Canadian Employment Change showed a fall of 43.3K jobs. A small rise of 10K jobs was expected, so this is a big disappointment. This also erases all the jobs gained last month (30.6K) and more. The Canadian Non-Farm Payrolls are falling again, like the American NFP that will be published soon.

This release suggests that the last month’s rise was something temporary, a spike in the job numbers graph, and not a real change. Unemployment rate also disappointed with a rise to 8.6%, 0.1% less than the yearly high of 8.7% recorded in August.

Adding to the negative GDP last month, that didn’t meet expectations, and the dovish rate statement before that, the situation of the Canadian economy isn’t that good.

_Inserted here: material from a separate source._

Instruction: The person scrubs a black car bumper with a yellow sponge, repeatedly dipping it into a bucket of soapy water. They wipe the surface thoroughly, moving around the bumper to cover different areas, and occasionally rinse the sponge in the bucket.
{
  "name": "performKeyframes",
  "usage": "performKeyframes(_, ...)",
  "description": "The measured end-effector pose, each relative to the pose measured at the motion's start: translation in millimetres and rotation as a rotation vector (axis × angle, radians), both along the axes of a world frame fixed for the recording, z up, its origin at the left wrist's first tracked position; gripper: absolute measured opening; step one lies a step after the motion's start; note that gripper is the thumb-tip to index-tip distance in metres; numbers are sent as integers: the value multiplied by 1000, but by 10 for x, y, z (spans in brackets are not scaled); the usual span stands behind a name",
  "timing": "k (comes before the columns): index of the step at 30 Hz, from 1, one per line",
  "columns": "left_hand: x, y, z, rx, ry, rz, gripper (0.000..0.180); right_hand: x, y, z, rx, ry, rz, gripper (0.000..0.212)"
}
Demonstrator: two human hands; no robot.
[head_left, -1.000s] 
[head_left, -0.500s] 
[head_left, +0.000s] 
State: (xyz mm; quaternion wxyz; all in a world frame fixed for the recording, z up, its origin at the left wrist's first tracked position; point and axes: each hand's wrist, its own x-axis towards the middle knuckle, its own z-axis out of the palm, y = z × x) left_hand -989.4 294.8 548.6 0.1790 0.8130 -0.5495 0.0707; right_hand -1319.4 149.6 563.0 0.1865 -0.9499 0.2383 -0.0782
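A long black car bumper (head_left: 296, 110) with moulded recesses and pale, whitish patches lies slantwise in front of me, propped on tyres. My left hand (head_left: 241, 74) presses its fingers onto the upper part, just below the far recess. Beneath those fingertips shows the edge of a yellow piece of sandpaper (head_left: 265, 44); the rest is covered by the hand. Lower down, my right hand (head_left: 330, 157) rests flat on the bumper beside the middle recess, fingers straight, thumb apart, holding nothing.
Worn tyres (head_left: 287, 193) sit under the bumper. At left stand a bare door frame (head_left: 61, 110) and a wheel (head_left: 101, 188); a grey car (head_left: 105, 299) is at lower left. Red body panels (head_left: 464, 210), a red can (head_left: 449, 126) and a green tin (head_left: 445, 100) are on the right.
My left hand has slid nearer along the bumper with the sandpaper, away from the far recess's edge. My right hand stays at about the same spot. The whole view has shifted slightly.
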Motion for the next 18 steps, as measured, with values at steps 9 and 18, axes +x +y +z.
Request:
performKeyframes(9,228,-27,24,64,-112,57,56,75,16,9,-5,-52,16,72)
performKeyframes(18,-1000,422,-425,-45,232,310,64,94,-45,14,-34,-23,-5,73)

USD/CAD reacted with a leap that caused a gap in the hourly charts. The rise began before the release. It looks like someone knew that bad news were coming.

USD/CAD rose from 1.0650 to 1.0690 before the release, and then hit 1.0740 right afterwards – a 50 pips gap.

At the time of writing, USD/CAD falls back to 1.0700, still not closing the gap, but calming down before the bigger release: American Non-Farm Payrolls.

On the road north, USD/CAD will meet 1.0870 which was the peak at the beginning of the week. Looking south, 1.0590 is the bottom of the current range.

With Non-Farm Payrolls coming, these lines can be broken easily in any direction. A break might be temporary and related to the crazy market conditions that appear with each NFP release.

Further reading: This week’s USD/CAD Forecast.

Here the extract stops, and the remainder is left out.